The old gentleman had theories of his own about nerves and brain centres. He had never even studied anatomy, but he speculated in the wildest manner upon the probability of impossible cases of nerve derangement and imperfect development, and had long believed himself an authority on the subject.

The dinner was quite as short as most modern meals. Old Mr. Lauderdale and Crowdie smoked, and Alexander Junior, who despised such weaknesses, stayed in the dining-room with them. Neither Mrs. Lauderdale nor Katharine would have objected to smoking in the library, but Alexander’s inflexible conservatism abhorred such a practice.

“I can’t tell why it is,” said Katharine, when she was alone with her mother, “but that man is positively repulsive to me. It must be something besides his ugliness, and even that ought to be redeemed by his eyes and that beautiful voice of his. But it’s not. There’s something about him—” She stopped, in the sheer impossibility of expressing her meaning.

Her mother said nothing in answer, but looked at her with calm and quiet eyes, rather thoughtfully.

“Is it very foolish of me, mother? Don’t you notice something, too, when he’s near you?”

“Yes. He’s like a poisonous flower.”

“That’s exactly what I wanted to say. That and—the title of Tennyson’s poem, what is it? Oh—‘A Vision of Sin’—don’t you know?”

“Poor Crowdie!” exclaimed Mrs. Lauderdale, laughing a little, but still looking at Katharine.

“I wonder what induced Hester to marry him.”

“He fascinated her. Besides, she’s very fond of music, and so is he, and he sang to her and she played for him. It seems to have succeeded very well. I believe they are perfectly happy.”

“Oh, perfectly.

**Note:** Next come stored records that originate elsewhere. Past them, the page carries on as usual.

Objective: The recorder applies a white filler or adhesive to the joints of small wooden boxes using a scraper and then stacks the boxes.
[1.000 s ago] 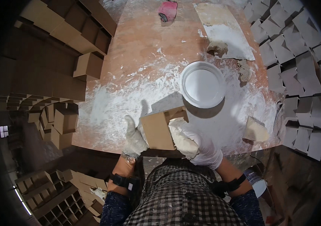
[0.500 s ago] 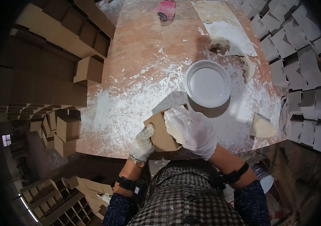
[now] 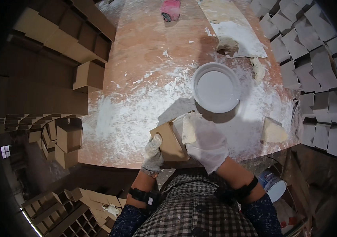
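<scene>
A small brown cardboard box (image 3: 170,144) is tilted over the near edge of the table. Its left side is in the grip of my left hand (image 3: 152,156), in a whitish glove smeared with white, the thumb on the brown face. My right hand (image 3: 210,142), in a loose translucent plastic glove, is closed on a cream sponge (image 3: 189,129) at the box's right side. Part of that side looks white; the glove hides the rest, along with most of my right fingers. Just beyond stands a round white basin (image 3: 197,89) with white liquid in it.
Brown boxes (image 3: 88,76) are stacked along the left, white-faced ones (image 3: 326,71) along the right. A second cream sponge piece (image 3: 274,131) lies at the table's right. Farther back are a pink cloth roll (image 3: 171,10) and a white-smeared sheet (image 3: 239,37). A bucket (image 3: 273,185) stands below, right.
My right hand has turned over and shifted slightly down, so the sponge now shows more. My left hand still holds the box. The whole view has shifted a little.
</scene>
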Available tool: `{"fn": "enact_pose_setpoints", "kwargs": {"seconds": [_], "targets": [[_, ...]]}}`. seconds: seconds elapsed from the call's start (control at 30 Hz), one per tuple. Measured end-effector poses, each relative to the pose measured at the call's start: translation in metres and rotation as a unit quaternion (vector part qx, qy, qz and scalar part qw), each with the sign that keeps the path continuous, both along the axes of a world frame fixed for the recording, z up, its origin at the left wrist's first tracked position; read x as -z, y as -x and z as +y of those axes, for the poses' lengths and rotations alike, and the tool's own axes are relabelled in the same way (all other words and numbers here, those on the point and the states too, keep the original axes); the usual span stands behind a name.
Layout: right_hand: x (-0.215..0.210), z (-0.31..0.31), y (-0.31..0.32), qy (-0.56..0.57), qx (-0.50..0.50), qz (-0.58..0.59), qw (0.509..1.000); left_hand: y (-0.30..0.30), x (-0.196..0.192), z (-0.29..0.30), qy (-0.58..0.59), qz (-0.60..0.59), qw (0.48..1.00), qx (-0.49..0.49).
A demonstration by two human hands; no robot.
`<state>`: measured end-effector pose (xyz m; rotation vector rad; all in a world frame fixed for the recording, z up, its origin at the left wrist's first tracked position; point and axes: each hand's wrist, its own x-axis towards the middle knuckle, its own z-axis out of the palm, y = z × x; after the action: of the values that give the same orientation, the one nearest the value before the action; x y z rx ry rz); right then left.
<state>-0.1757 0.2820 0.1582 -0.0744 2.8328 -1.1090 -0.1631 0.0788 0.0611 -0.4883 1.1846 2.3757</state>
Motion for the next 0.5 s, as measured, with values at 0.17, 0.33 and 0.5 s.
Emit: {"fn": "enact_pose_setpoints", "kwargs": {"seconds": [0.17,0.33,0.5], "targets": [[0.006,0.0,0.016,0.104,0.036,-0.061,0.992,-0.003,0.014,-0.016,0.033,-0.01,0.999,0.024],[-0.014,-0.007,0.017,0.37,0.133,-0.346,0.852,-0.004,0.002,-0.014,-0.004,0.005,1.0,0.0],[-0.012,0.004,0.034,0.366,-0.17,-0.231,0.885,0.009,-0.005,-0.014,-0.035,0.009,0.999,0.0]]}}
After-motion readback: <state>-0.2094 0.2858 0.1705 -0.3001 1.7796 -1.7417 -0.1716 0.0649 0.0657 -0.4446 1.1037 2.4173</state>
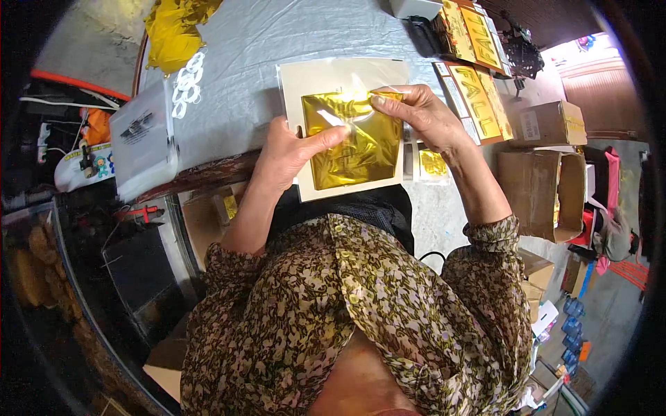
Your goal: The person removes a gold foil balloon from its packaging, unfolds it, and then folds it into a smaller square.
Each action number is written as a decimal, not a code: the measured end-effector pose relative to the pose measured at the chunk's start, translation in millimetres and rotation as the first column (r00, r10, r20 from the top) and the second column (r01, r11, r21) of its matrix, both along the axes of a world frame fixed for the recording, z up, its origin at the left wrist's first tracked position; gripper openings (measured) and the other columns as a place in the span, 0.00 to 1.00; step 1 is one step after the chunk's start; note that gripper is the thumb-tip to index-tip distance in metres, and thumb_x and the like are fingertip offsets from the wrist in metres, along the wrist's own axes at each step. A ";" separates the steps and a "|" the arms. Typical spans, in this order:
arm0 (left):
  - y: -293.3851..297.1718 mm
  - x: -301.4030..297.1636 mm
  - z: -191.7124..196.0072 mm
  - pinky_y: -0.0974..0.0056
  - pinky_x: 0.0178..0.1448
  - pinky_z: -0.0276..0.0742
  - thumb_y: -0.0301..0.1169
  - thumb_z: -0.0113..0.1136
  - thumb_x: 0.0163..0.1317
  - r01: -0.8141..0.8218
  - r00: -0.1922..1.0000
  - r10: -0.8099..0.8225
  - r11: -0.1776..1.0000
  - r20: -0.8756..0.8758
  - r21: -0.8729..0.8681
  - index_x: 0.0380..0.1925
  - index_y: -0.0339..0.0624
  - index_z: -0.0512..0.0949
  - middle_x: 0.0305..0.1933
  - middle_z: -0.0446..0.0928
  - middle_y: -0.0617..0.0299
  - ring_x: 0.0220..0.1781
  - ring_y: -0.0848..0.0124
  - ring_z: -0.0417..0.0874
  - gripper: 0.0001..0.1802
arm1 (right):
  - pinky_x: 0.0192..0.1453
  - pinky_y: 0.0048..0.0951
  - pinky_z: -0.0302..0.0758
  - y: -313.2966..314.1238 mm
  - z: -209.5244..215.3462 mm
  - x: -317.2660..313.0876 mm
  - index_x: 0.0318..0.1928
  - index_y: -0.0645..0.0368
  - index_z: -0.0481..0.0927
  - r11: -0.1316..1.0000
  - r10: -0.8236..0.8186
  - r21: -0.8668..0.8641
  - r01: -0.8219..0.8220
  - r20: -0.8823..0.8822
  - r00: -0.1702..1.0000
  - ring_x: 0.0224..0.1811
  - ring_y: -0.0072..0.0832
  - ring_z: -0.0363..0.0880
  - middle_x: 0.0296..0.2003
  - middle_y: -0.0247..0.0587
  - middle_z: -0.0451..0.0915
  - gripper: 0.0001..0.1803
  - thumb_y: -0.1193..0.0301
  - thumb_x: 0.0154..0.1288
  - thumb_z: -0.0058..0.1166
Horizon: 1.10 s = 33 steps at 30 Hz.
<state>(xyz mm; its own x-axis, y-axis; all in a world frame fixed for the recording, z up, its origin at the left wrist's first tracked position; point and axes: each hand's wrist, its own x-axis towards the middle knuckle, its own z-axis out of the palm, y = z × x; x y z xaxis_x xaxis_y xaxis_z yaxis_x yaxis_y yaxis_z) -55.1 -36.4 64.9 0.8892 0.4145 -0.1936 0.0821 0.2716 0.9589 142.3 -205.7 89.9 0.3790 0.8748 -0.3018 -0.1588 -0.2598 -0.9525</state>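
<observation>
A folded sheet of shiny gold foil (357, 158) lies against a beige card (297, 87), with clear plastic glinting over them. They are held at the near edge of the table. My left hand (295, 154) grips the card's left side, thumb stretched across the foil and fingers hidden behind. At the upper right, my right hand (424, 116) is closed, its thumb and forefinger pressed on the foil's top corner. Whether that pinch takes in foil, plastic or both, I cannot tell.
Crumpled gold foil (170, 35) and white rings (188, 84) lie at the table's left, near a stack of clear plastic sleeves (144, 139). Printed packages with gold foil letters (479, 100) lie at the right. Cardboard boxes (528, 194) stand beyond my right arm.
</observation>
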 end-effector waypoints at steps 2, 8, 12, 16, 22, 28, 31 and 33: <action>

At least, Hester always says so. But did you ever notice—sometimes, without any special reason, she looks at him so anxiously? Just as though she expected something to happen to him, or that he should do something queer. It may be my imagination.”

“I never noticed it. She’s tremendously in love with him. That may account for it.”

“Well—if she’s happy—” Katharine did not finish the sentence. “He does stare dreadfully, though,” she resumed a moment later. “But I suppose all artists do that. They are always looking at one’s features. You don’t, though.”

“I? I’m always looking at people’s faces and trying to see how I could paint them best. But I don’t stare. People don’t like it, and it isn’t necessary. Crowdie is vain. He has beautiful eyes and he wants every one to notice them.”

“If that’s it, at all events he has the sense to be vain of his best point,” said Katharine. “He’s not an artist for nothing. And he’s certainly very clever in all sorts of ways.”

“He didn’t say anything particularly clever at dinner, I thought. By the bye, was the dinner good? Your father didn’t tell me Crowdie was coming.”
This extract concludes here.